**Task directions:**
Among the entries below, how many lines contain the string "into"? Only the number, please.

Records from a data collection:
╭──

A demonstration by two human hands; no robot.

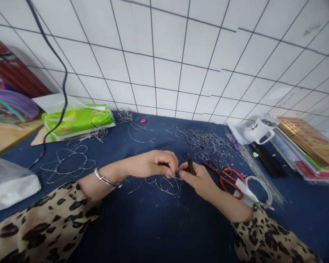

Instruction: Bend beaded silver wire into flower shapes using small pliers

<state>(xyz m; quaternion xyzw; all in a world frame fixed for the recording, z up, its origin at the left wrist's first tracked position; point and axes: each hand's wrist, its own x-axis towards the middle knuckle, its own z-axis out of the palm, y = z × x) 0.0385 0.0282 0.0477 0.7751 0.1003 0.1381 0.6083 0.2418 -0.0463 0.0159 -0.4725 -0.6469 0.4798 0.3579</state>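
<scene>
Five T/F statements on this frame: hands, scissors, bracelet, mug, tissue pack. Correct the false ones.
1. The left hand has its fingertips pinched together at a beaded wire piece. True.
2. The right hand holds the scissors. False: it holds a dark tool; the scissors lie on the table.
3. A silver bracelet is on the left wrist. True.
4. The mug is to the right of the wire heap. True.
5. The tissue pack is mostly red. False: it is mostly green.
</scene>
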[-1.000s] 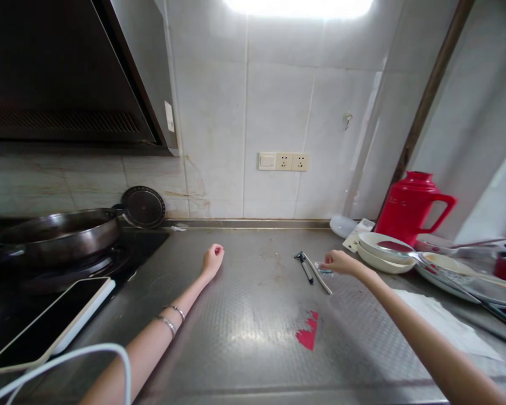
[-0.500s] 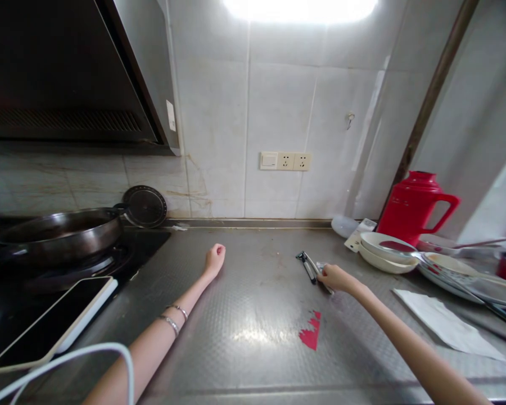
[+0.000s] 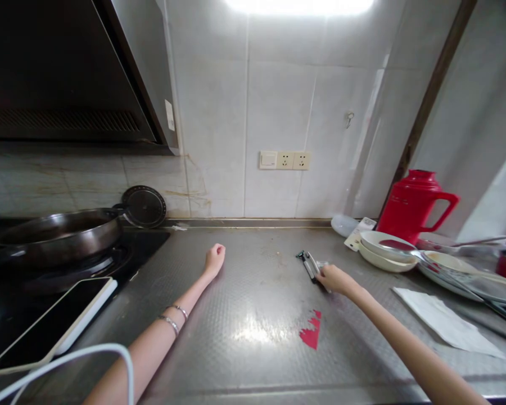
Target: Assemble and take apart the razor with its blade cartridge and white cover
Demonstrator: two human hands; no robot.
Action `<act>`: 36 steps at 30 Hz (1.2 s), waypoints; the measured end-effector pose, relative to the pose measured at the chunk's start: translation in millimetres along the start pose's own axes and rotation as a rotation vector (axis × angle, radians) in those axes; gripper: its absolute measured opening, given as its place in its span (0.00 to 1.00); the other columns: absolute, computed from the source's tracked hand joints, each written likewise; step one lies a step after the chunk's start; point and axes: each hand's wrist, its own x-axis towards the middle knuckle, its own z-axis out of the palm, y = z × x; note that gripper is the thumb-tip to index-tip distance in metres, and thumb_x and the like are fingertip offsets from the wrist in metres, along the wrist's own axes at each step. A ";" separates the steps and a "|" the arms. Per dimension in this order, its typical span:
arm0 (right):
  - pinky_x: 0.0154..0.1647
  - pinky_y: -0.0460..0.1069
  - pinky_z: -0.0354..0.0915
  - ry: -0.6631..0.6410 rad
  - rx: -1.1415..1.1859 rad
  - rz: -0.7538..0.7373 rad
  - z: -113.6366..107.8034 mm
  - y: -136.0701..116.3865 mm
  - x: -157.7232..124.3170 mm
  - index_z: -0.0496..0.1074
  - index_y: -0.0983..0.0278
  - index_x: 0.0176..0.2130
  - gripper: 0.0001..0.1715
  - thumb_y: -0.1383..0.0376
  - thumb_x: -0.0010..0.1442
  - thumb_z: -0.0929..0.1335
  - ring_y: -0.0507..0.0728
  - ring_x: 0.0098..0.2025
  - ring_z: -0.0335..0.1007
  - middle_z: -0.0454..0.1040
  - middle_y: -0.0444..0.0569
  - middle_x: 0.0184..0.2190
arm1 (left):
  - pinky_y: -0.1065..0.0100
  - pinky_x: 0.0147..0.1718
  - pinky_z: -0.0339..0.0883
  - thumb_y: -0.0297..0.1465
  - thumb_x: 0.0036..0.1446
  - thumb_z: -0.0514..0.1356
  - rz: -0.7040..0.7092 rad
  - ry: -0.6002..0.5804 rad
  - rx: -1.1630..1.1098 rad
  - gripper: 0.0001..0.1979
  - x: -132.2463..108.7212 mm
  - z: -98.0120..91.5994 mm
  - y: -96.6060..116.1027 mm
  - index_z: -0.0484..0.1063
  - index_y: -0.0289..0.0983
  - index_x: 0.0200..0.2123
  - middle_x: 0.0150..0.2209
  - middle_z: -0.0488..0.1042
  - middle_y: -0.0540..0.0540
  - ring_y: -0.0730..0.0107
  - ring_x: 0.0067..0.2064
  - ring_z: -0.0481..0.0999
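My left hand [image 3: 215, 261] rests on the steel counter [image 3: 253, 292] as a closed fist, and nothing shows in it. My right hand [image 3: 334, 279] is closed around a slim silvery tool [image 3: 312, 262] with a curved, pale end; its kind is unclear because my fingers cover part of it. Right beside that tool lies a black-and-silver razor [image 3: 309, 271], its head pointing away from me. A small clear piece shows behind my right fingers. Nearer to me, a torn red sticker [image 3: 310, 332] is on the counter.
On the left are a phone [image 3: 53, 326] with a white cable [image 3: 88, 350] and a steel pan [image 3: 63, 236] on the stove. To the right stand a red thermos [image 3: 413, 205], stacked bowls [image 3: 385, 259], plates and a white paper towel [image 3: 442, 323].
The silvery tool in my right hand has tilted slightly, its far end shifting closer to the razor. My left hand stays in place.
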 end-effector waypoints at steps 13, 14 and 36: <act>0.25 0.45 0.54 0.016 0.023 -0.001 -6.4 3.6 -6.2 0.72 0.65 0.29 0.19 0.58 0.58 0.59 0.58 0.31 0.71 0.75 0.55 0.30 | 0.70 0.32 0.61 0.31 0.51 0.50 -0.010 -0.012 -0.012 0.11 -0.5 -0.6 2.4 0.71 0.34 0.28 0.24 0.73 0.46 0.68 0.30 0.72; 0.25 0.45 0.54 0.017 0.027 -0.002 -8.1 4.9 -6.4 0.72 0.65 0.28 0.20 0.57 0.58 0.58 0.57 0.31 0.71 0.76 0.55 0.29 | 0.70 0.32 0.61 0.31 0.51 0.50 -0.011 -0.012 -0.014 0.11 -0.6 -0.8 2.6 0.71 0.34 0.28 0.24 0.73 0.46 0.68 0.30 0.72; 0.28 0.45 0.58 0.187 0.004 -0.188 1.7 -134.0 21.2 0.75 0.64 0.27 0.22 0.61 0.59 0.57 0.59 0.33 0.73 0.77 0.57 0.31 | 0.72 0.22 0.44 0.33 0.49 0.49 0.128 -0.177 0.222 0.18 -13.4 1.0 13.2 0.56 0.36 0.10 0.12 0.54 0.53 0.76 0.18 0.55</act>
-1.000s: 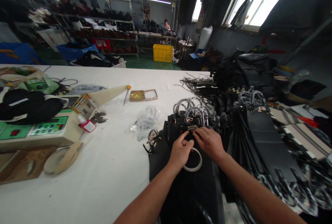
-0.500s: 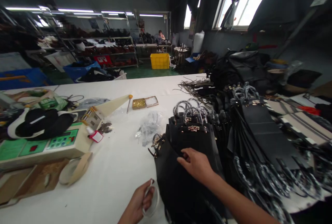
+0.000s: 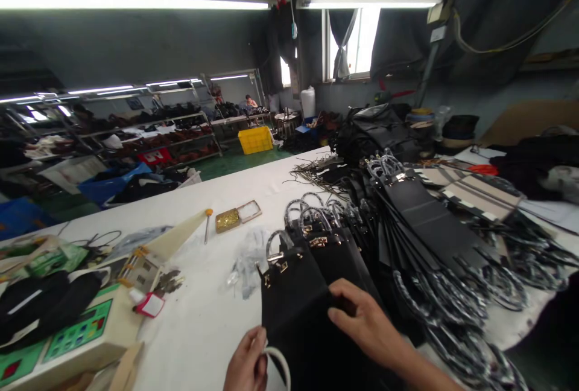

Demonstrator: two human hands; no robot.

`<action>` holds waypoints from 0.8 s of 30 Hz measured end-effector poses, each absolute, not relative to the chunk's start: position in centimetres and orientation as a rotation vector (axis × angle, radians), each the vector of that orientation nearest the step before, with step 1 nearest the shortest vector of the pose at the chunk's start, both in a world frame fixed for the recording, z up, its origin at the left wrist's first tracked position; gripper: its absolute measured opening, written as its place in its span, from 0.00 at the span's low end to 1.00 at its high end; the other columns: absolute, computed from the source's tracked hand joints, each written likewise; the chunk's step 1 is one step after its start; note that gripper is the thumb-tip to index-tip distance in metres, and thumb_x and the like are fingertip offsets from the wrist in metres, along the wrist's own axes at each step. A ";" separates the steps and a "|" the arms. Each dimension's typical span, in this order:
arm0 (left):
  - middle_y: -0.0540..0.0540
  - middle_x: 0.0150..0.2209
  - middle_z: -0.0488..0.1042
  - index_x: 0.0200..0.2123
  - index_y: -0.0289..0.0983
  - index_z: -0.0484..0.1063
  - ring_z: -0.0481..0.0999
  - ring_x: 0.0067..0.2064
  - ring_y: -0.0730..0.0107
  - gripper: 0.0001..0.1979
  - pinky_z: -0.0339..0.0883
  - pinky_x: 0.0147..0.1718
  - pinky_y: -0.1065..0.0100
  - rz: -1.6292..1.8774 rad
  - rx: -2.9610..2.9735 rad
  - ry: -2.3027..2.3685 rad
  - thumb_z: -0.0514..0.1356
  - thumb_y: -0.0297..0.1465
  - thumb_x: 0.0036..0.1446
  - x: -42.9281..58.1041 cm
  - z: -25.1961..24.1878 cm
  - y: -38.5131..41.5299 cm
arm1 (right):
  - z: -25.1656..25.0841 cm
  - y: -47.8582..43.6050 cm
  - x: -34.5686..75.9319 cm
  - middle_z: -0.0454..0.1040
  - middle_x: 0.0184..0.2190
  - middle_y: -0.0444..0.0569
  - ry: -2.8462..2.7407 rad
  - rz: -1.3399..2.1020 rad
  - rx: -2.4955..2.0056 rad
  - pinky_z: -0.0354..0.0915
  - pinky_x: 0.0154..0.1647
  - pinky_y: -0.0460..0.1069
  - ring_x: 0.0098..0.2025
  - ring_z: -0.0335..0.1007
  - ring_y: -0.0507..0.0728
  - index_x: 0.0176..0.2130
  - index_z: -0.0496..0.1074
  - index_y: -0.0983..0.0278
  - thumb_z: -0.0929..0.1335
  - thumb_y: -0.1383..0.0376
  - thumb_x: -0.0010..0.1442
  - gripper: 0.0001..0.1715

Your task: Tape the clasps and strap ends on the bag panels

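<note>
My left hand [image 3: 246, 359] is closed on a pale ring that looks like a roll of tape [image 3: 284, 362], at the near left edge of the black bag panels. Curled around the right edge of the top black bag panel [image 3: 289, 291] are the fingers of my right hand [image 3: 364, 321]. That panel carries gold hardware and a plastic-wrapped handle and lies angled over another black bag panel [image 3: 346, 252]. The lower part of the pile is dark and hard to make out.
More black panels with wrapped handles [image 3: 425, 216] lie fanned out at right. Left of the pile are crumpled clear plastic [image 3: 248, 261], a small box of gold pieces [image 3: 227, 220], a red-and-white bottle [image 3: 148, 304] and a green-topped machine [image 3: 79, 324]. A light bar [image 3: 136, 2] hangs overhead.
The view has tilted up and turned right. The top panel has shifted and now lies flatter, its handle and hardware showing. My right hand stays at its edge; my left keeps the ring.
</note>
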State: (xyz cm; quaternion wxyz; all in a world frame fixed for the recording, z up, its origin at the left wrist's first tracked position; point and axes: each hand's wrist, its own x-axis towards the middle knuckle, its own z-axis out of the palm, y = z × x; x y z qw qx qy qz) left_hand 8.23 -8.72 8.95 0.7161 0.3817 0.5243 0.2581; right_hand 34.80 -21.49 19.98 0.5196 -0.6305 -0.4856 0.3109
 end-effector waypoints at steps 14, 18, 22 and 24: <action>0.58 0.18 0.63 0.65 0.37 0.61 0.52 0.16 0.79 0.45 0.41 0.15 0.75 0.570 1.140 1.216 0.65 0.55 0.50 21.1 10.3 -5.7 | 10.0 -18.1 43.1 0.77 0.35 0.50 -0.662 0.294 -1.713 0.73 0.39 0.56 0.37 0.77 0.63 0.43 0.76 0.61 0.74 0.54 0.53 0.20; 0.60 0.17 0.59 0.67 0.41 0.57 0.49 0.15 0.81 0.48 0.37 0.16 0.77 0.496 1.054 1.157 0.66 0.55 0.49 20.3 10.5 -5.8 | 14.0 -17.8 40.6 0.70 0.29 0.43 -0.823 0.438 -1.645 0.70 0.34 0.51 0.30 0.70 0.56 0.50 0.76 0.60 0.71 0.57 0.58 0.21; 0.60 0.17 0.59 0.60 0.40 0.65 0.49 0.15 0.82 0.43 0.35 0.16 0.77 0.473 1.002 1.155 0.68 0.55 0.46 19.7 10.7 -5.2 | 16.5 -17.0 37.5 0.74 0.39 0.48 -1.127 0.369 -1.542 0.71 0.47 0.53 0.43 0.72 0.57 0.47 0.78 0.57 0.68 0.63 0.64 0.13; 0.59 0.17 0.61 0.55 0.38 0.68 0.48 0.15 0.83 0.39 0.35 0.16 0.76 0.460 1.004 1.164 0.68 0.55 0.46 19.4 10.6 -4.9 | 15.6 -16.3 37.3 0.74 0.51 0.51 -1.142 0.226 -1.540 0.67 0.59 0.59 0.56 0.69 0.61 0.48 0.78 0.55 0.68 0.65 0.63 0.14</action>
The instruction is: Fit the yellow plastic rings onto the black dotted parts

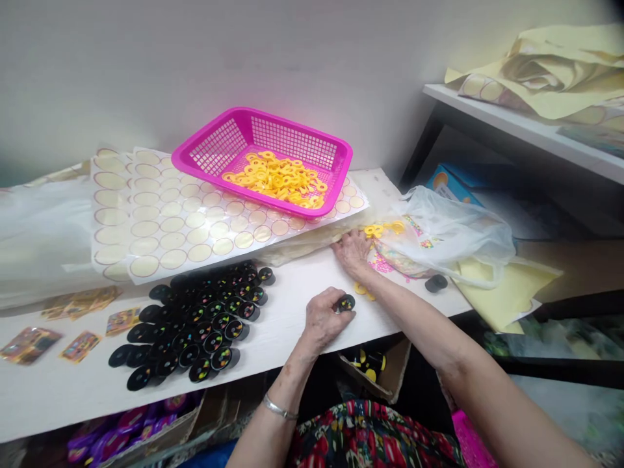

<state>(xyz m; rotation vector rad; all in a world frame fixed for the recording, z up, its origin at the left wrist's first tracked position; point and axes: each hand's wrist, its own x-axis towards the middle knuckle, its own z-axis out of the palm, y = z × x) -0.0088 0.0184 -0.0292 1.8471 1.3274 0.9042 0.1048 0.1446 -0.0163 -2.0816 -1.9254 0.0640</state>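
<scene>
the left hand (322,320) is pinching a round black plastic cup (346,303) over the white bench (287,302), mouth facing up, long axis standing roughly upright. the right hand (353,252) is resting beside yellow plastic rings (376,231), its grip hidden.

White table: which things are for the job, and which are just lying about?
Probably for the job:
black cup, held in the left hand
yellow ring-shaped pieces and pink bits, by the right hand
black cups grouped at left, with coloured bits inside

Probably just lying about:
circle-printed sheets under the pink basket
picture cards
yellow paper at right
</scene>
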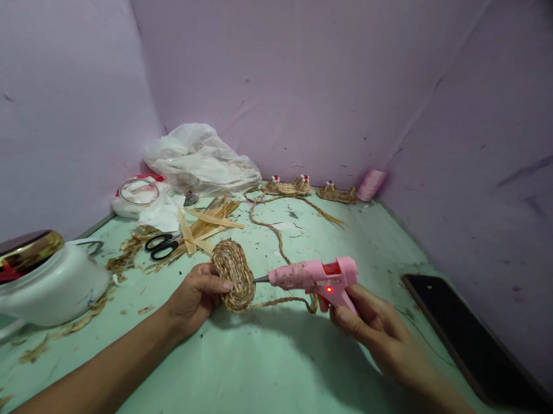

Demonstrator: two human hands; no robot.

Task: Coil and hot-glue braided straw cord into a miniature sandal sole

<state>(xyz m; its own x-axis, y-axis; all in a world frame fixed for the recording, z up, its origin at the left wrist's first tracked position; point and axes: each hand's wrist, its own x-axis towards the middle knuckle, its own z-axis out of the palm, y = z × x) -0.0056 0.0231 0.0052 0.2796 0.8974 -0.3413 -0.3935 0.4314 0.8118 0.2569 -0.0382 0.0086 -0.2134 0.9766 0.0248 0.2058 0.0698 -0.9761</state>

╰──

**The completed task:**
2